Doug wrote:-
For the first six years after NAFTA took effect, U.S. employment rose (even in manufacturing for the first four years) and real wages rose, reversing 22 years of stagnation and/or decline. NAFTA has been a pretty bad deal for Mexico, but the effects on the U.S. (and Canada) are much harder to measure - good or bad. Anyone have evidence to the contrary? _________________
According to the Economic Policy Institute:- http://www.epinet.org/content.cfm/webfeatures_snapshots_archive_12102003
NAFTA-related job losses have piled up since 1993 Since the North American Free Trade Agreement (NAFTA) was signed in 1993, the rise in the U.S. trade deficit with Canada and Mexico through 2002 caused the displacement of production that supported 879,280 U.S. jobs. NAFTA is a free trade and investment agreement that provided investors with a unique set of guarantees designed to stimulate foreign direct investment in Mexico and Canada. It has facilitated the movement of factories from the United States to Canada and Mexico. Most of these jobs were high-wage positions in manufacturing industries.

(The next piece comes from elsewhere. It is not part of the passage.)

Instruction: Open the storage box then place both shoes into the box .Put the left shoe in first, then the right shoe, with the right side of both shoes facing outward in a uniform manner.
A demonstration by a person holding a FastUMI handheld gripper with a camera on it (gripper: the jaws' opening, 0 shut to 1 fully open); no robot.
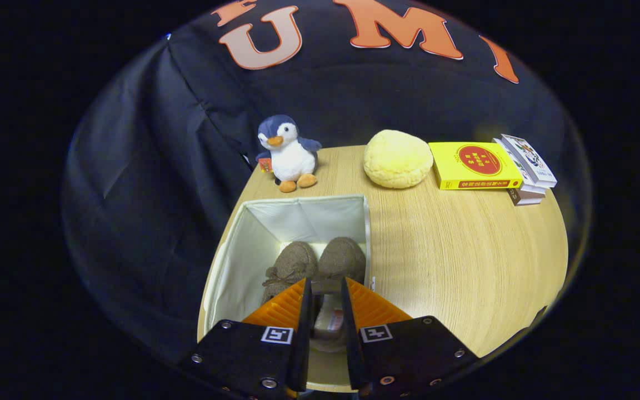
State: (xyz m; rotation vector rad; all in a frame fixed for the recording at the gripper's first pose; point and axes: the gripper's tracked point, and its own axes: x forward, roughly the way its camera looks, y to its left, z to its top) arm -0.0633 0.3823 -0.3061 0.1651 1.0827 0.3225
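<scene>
The wooden worktop (464,266) carries everything here, its round edge curving off against the dark booth wall. On its near left part stands the storage box (231,266), a cream fabric cube with its top open and its pale lining showing on all the inner walls. Down in the bottom of the box lie two brown woolly shoes side by side, touching: the left-hand shoe (292,264) shows a tied lace bow, and the right-hand shoe (343,258) sits against the box's right wall. Which is the left and which the right of the pair cannot be told from here.

The gripper (325,316) hangs over the near rim of the box, its jaws parted by a narrow gap; the heel end of the right-hand shoe shows in that gap, but whether the fingers press on it cannot be told.

Beyond the box, at the far side of the worktop, a round yellow cushion (398,158) lies beside a yellow book (475,165), which rests on a small stack of books (528,172). A plush penguin (289,153) stands just behind the box's far left corner
</scene>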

The office of the US Trade Representative takes a more ambiguous position:-
http://www.ustr.gov/naftareport/q-a5.htm
Nothing in NAFTA directly creates or destroys jobs. NAFTA is not a work program. It merely creates opportunities for trade, which generates economic growth, which generates jobs (in the case of the United States that also happens to mean better jobs). Consequently, no easy method exists to calculate jobs created or lost.